Another important metric to the governor involved the equitable distribution of vaccines to communities of color; Cooper noted 20% of first-dose vaccines distributed in the last four weeks went to Black residents. Additionally, Cohen noted 7% of shots were given to Hispanic residents, an increase from 3% in the last week.

Cooper did address the more bleak numbers that lead up to Tuesday's briefing: since the start of the pandemic, North Carolina has seen just shy of 876,000 virus cases. Meanwhile, there have been more than 11,500 deaths reported statewide, and currently more than 1,100 virus patients in hospitals. The governor offered prayers to the families who lost loved ones to COVID-19 and to citizens still fighting the virus.

Mecklenburg County Health Director Gibbie Harris said the county is currently focusing on Groups 1-3 for vaccinations, as Group 3 appointments begin Wednesday. Group 4 isn't expected to be eligible for two more weeks, but Cooper hinted that the timeline could be accelerated if vaccination numbers improve and new virus cases decrease.

"Group 4 will open on March 24, if not before," Harris said. "The governor has been known to change his mind on those things before."

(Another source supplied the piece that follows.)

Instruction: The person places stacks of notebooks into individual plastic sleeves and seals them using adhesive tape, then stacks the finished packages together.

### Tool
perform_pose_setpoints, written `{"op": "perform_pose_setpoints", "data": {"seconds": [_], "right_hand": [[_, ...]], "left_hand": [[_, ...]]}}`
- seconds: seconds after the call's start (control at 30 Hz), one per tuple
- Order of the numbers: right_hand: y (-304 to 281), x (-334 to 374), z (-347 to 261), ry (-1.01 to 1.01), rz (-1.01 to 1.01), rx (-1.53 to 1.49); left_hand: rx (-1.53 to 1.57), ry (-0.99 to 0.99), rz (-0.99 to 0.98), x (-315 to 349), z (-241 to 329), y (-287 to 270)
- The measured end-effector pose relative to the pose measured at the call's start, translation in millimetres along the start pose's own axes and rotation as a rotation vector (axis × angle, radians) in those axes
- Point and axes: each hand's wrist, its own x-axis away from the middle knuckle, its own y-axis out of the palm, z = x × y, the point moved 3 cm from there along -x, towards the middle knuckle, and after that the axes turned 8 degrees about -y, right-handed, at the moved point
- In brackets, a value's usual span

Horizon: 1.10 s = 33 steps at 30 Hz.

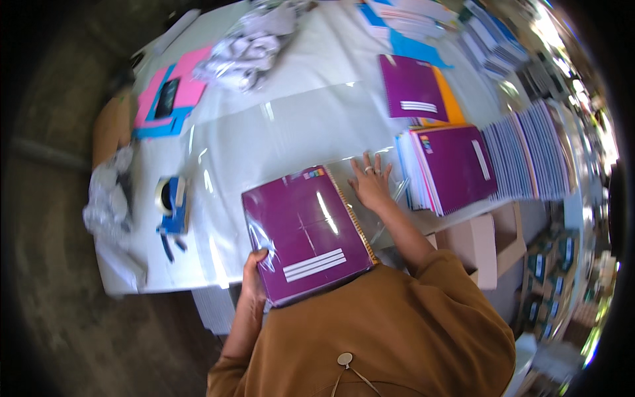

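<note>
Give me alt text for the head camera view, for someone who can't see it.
A left hand grips a shiny purple notebook at the near edge of a white table, with the right hand spread open beside it. More notebooks are stacked to the right; at left are a tape dispenser and a phone on pink and blue sheets.
</note>
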Motion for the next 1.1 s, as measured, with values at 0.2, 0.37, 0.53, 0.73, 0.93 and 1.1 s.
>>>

This is good news for business owners, as Cooper loosened some of the state's restrictions with his latest executive order. Restaurants can serve more customers indoors and bars are now allowed to serve alcohol until 11 p.m. The nightly curfew was also eliminated with Cooper's order, and the governor said more vaccinations and fewer virus cases means a further reduction in restrictions.

Matt Wohlfarth, the owner of Dilworth Neighborhood Grille, adjusted the restaurant's business model to roll with the punches of the pandemic by filling takeout orders and spacing out the seating arrangements for COVID-19 safety protocol in the dining rooms. 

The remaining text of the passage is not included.